The following post was written by Jill Barshay and reposted by Larry Cuban on his blog. It is a response to the claim by various economists that teachers don’t improve after three to five years. This claim has been used to promote Teach for America, despite their inexperience and lack of substantive teacher education. It has also been used, as the previous post about North Carolina shows, to claim that teachers should not be paid based on their experience. It’s a pernicious idea, and I thank Larry Cuban for featuring this debunking of the conventional but wrong “wisdom.”

Jill Barshay writes:

The idea that teachers stop getting better after their first few years on the job has become widely accepted by both policymakers and the public. Philanthropist and former Microsoft CEO Bill Gates popularized the notion in a 2009 TED Talk when he said “once somebody has taught for three years, their teaching quality does not change thereafter.” He argued that teacher effectiveness should be measured and good teachers rewarded.

That teachers stop improving after three years was, perhaps, an overly simplistic exaggeration but it was based on sound research at the time.
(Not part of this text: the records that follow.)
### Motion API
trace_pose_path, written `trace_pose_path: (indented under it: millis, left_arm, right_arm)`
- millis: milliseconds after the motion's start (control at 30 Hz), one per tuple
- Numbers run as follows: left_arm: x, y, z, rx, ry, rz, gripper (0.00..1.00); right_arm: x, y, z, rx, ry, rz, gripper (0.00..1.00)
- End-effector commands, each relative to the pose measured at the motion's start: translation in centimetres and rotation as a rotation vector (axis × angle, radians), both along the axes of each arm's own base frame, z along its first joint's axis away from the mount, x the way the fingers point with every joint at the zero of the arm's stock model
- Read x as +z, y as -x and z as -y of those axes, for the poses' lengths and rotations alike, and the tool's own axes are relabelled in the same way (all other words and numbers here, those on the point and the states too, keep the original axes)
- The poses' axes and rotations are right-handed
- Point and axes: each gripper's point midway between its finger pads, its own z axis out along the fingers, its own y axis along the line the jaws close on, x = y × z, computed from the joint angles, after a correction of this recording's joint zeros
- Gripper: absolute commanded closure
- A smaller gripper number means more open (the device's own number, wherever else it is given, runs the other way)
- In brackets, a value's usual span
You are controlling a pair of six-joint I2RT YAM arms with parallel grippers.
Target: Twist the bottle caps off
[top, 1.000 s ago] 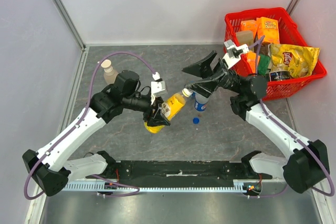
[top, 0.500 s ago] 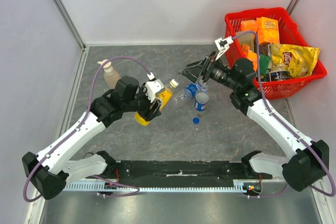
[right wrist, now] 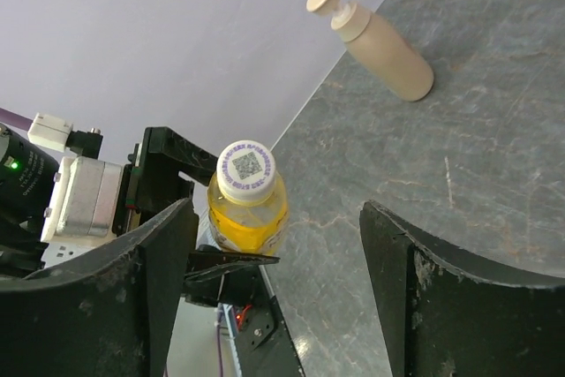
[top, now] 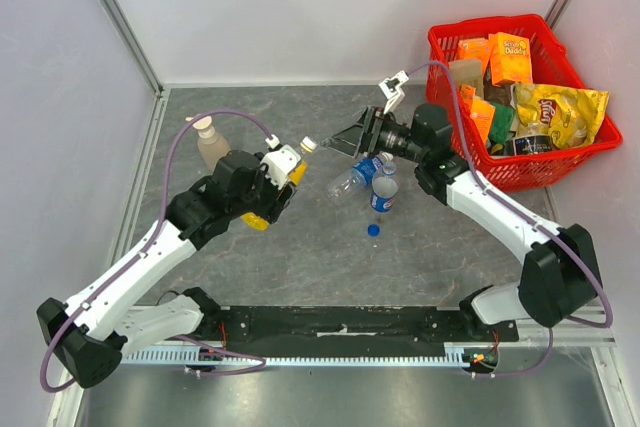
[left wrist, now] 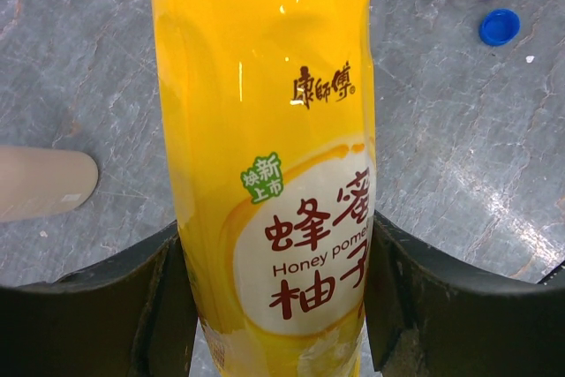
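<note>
My left gripper (top: 281, 176) is shut on the yellow-orange juice bottle (top: 272, 187) and holds it tilted above the table. Its white cap (top: 308, 145) points at my right gripper (top: 338, 143). In the left wrist view the fingers (left wrist: 150, 306) clamp the bottle's label (left wrist: 291, 218). My right gripper (right wrist: 278, 211) is open and empty, with the cap (right wrist: 246, 169) just ahead of its left finger. Two clear blue-labelled bottles sit under the right arm, one lying (top: 350, 179), one upright (top: 383, 193). A loose blue cap (top: 373, 230) lies on the table and also shows in the left wrist view (left wrist: 500, 26).
A beige pump-top soap bottle (top: 208, 141) stands at the back left, also in the right wrist view (right wrist: 380, 41). A red basket (top: 540, 25) full of snack packs sits at the back right. White walls close the table at back and sides.
My left gripper has carried the juice bottle back and to the left, raising its cap end. My right gripper has swung left after it, away from above the clear bottles, still open.
</note>
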Motion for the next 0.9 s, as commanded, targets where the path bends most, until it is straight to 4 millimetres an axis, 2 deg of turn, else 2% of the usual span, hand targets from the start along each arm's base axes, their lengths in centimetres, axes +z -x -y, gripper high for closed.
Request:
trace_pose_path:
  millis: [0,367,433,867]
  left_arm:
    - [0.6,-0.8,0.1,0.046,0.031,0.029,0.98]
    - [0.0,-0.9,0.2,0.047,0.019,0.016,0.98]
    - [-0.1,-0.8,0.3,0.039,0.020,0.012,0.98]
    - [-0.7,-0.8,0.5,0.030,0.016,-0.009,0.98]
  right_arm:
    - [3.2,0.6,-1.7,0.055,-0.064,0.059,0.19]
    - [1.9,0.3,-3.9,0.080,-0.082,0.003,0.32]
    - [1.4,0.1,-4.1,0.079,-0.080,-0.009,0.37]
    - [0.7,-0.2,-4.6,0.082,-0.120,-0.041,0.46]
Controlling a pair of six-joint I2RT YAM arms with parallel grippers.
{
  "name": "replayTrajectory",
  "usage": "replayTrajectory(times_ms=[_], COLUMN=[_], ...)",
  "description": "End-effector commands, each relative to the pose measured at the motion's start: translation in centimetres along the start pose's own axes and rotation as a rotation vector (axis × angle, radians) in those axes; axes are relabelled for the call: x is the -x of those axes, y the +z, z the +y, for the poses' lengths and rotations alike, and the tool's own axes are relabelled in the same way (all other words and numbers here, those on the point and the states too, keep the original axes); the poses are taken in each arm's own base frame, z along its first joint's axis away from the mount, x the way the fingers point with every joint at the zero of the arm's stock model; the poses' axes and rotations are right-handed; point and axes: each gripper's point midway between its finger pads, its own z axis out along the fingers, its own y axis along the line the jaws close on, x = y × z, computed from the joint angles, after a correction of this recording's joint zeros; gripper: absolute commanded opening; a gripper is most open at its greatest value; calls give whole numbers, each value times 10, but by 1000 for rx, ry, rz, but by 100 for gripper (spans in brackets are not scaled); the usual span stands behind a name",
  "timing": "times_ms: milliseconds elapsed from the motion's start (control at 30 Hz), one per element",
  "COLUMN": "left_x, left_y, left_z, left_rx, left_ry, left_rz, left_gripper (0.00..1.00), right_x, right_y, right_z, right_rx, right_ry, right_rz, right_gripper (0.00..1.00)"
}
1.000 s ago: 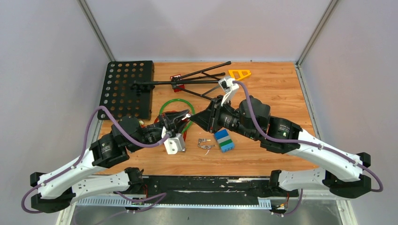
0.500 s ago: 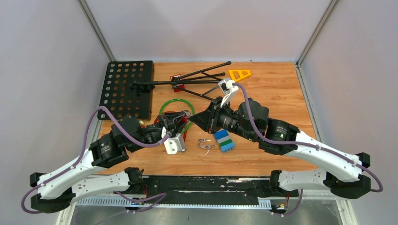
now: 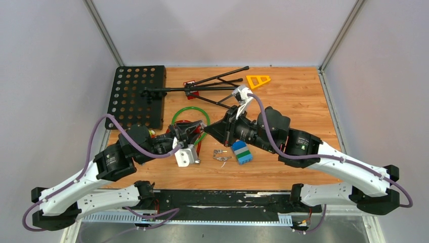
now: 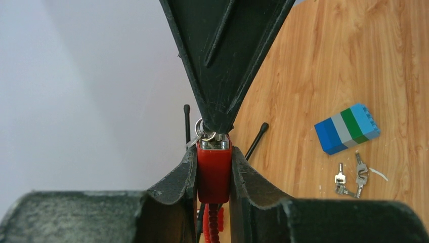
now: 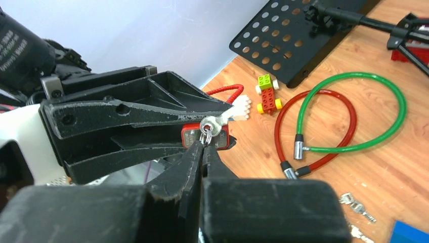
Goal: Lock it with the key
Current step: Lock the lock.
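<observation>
Closing over the last second, the right pincer [image 5: 204,147] had pinched fully shut on the key [image 5: 208,124] seated in the red padlock [image 4: 214,169], which sat squarely between the fingers of the left pincer [image 4: 214,154], narrowly parted and clamping its body.

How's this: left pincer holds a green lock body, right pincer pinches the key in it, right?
Wrong colour: the lock body in the left pincer is red, as the left wrist view shows. The right pincer does pinch the key in it.
</observation>
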Motion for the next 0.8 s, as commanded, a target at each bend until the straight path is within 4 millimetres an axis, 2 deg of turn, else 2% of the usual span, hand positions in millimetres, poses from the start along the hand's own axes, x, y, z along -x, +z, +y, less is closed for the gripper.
replayTrajectory(times_ms=[0,67,367,767], left_x=[41,47,69,75], left_y=[-3,-3,1,2], left_z=[-1,-6,-32,-59], left_rx=[-75,-109,-345,-530], left_ry=[-59,-94,-247,-304], left_rz=[-148,-170,-169,-155], left_gripper=[0,0,0,0], right_x=[5,-4,-9,-5], right_y=[3,0,-19,-25], right_z=[12,20,23,20], right_rx=[119,217,348,340], right_ry=[-229,-361,-840,-1301], right_rz=[-40,-31,-81,-115], right_gripper=[0,0,0,0])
In a 2004 paper, economist Jonah Rockoff, now at Columbia Business School, tracked how teachers improved over their careers and noticed that teachers were getting better at their jobs by leaps and bounds at first, as measured by their ability to raise their students’ achievement test scores. But then, their effectiveness or productivity plateaued after three to 10 years on the job. For example, student achievement in their classrooms might increase by the same 50 points every year. The annual jump in their students’ test scores didn’t grow larger. Other researchers, including Stanford University’s Eric Hanushek, found the same.

But now, a new nonprofit organization that seeks to improve teaching, the Research Partnership for Professional Learning, says the conventional wisdom that veteran teachers stop getting better is one of several myths about teaching. The organization says that several groups of researchers have since found that teachers continue to improve, albeit at a slower rate, well into their mid careers.

“It’s not true that teachers stop improving,” said John Papay, an associate professor of education and economics at Brown University. “The science has evolved.”

Papay cited his own 2015 study with Matt Kraft, along with a 2017 study of middle school teachers in North Carolina and a 2011 study of elementary and middle school teachers. These analyses all found that teachers continue to improve beyond their first five years. Papay and Kraft calculated that teachers increased student performance by about half as much between their 5th and 15th year on the job as they did during the first five years of their career. The data are unclear after year 15.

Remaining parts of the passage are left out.